__What this task involves__. For the records below, output word for word the lines from the one with "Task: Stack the" up to and including the one with "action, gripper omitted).". No pictures.
=== Section Start ===
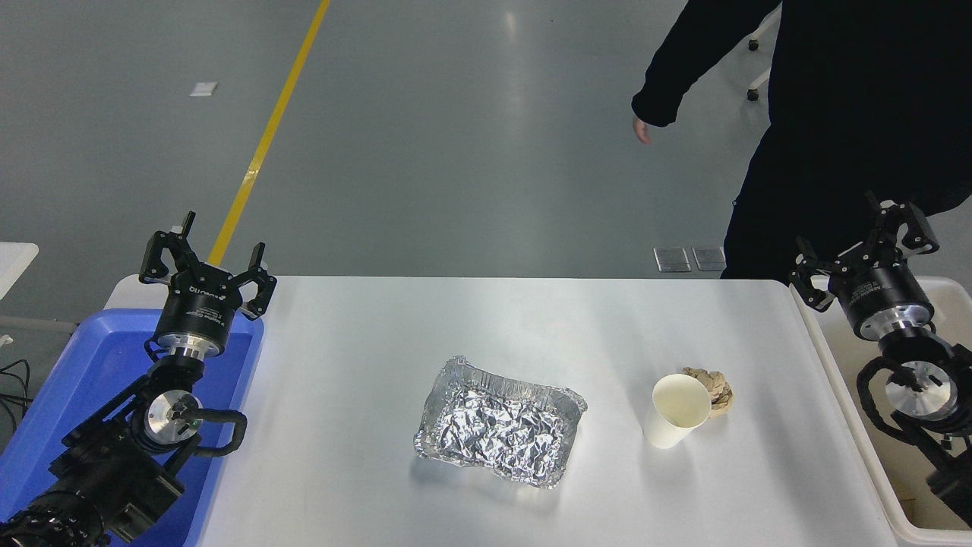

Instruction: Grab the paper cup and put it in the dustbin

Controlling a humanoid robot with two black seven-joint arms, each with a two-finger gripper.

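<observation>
The paper cup (676, 410) stands on the white table at centre right, white with a cream inside, its mouth tilted toward the camera. It touches a crumpled brown paper ball (714, 389) behind it on the right. The dustbin (843, 395), an off-white tub, sits at the table's right end. My right gripper (866, 247) is open and empty, raised above the dustbin's far end, well to the right of the cup. My left gripper (203, 258) is open and empty, parked at the lower left above a blue tray.
A crinkled silver foil tray (501, 422) lies at the table's middle. A blue plastic tray (99, 365) sits at the table's left end. A person in black (835, 114) stands at the far right side, one hand hanging near the table's far edge.
</observation>
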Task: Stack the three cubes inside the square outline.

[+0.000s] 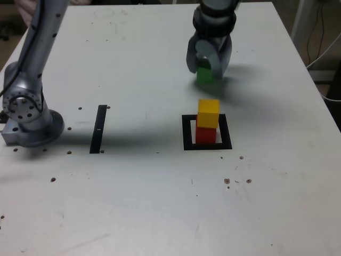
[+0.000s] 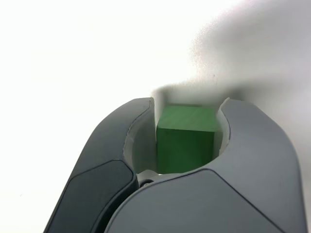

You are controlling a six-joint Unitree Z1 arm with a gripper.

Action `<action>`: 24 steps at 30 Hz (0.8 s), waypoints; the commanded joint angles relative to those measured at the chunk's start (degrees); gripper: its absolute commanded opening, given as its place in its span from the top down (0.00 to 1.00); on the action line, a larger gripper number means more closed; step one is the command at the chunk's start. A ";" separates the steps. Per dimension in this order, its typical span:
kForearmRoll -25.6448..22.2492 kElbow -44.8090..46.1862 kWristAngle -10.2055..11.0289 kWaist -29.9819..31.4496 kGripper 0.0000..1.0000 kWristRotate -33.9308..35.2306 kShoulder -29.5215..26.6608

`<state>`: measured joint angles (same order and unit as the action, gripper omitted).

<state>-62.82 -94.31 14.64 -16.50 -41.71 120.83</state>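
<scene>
While the yellow cube [image 1: 208, 113] sits stacked on the red cube [image 1: 205, 134] inside the square outline [image 1: 207, 146], well apart from the gripper [image 1: 207, 68] and nearer the exterior camera, the green cube [image 2: 187, 138] lies on the white table [image 1: 149, 202] between the jaws, which seem clamped on it, though contact on one side is unclear.

A robotics lab bench

A lab setting is suggested by a robot arm's base [image 1: 29, 120] bolted onto a plain white table [image 1: 133, 202] marked with black tape: a square outline [image 1: 187, 133] and a strip [image 1: 98, 129]. Cables [image 1: 319, 48] are seen beyond its edge.
</scene>
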 commanded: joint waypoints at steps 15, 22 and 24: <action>-16.33 -6.36 -1.23 12.60 0.74 15.48 -8.94; -17.57 -4.39 -6.78 18.21 0.74 26.99 -10.32; -17.58 -3.87 -7.31 19.28 0.74 29.69 -10.51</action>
<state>-80.32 -98.32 7.40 2.43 -12.93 110.84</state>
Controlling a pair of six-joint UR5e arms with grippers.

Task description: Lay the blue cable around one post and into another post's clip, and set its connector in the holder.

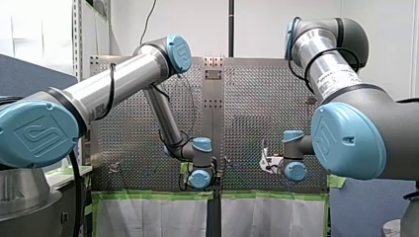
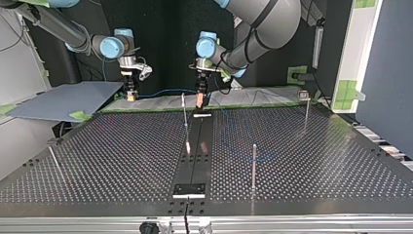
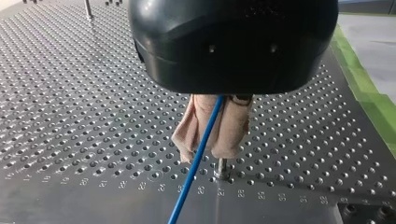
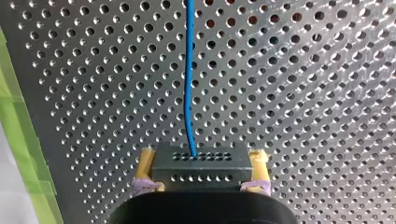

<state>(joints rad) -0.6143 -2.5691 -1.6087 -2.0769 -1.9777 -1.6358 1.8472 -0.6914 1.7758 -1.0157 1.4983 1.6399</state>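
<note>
Front view: perforated table (image 1: 257, 98), green tape (image 1: 153, 195) along edge | left claw (image 3: 210, 149) pinches blue cable (image 3: 187, 191) | right claw (image 4: 201, 170) clamps connector (image 4: 201, 161)

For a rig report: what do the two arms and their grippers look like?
My left arm and my right arm are silver tubes with dark grey joints, light-blue logo caps and black cables. My left gripper has a black body and beige pads; my right gripper, yellow pads.
</note>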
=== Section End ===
__Task solution__.
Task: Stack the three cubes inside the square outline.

[+0.000s] 
[+0.000s] 

You are controlling a six-joint Unitree Z1 arm with a gripper.

Action `<action>`: 24 steps at 30 Hz (0.8 s), waypoints; the commanded joint angles relative to those measured at the chunk's start (degrees); gripper: its absolute commanded opening, given as its place in its span from the top down (0.00 to 1.00); on the action line, a larger gripper number means more closed; step one is the command at the chunk's start. A ";" separates the steps. Per dimension in this order, its typical span:
kForearmRoll -25.6448..22.2492 kElbow -44.8090..46.1862 kWristAngle -10.2055..11.0289 kWaist -29.9819..31.4496 kGripper 0.0000..1.0000 kWristRotate -33.9308..35.2306 kShoulder -29.5215..26.6608

`<state>`: measured joint angles (same order and unit as the action, gripper omitted).

That completes the output for this exercise.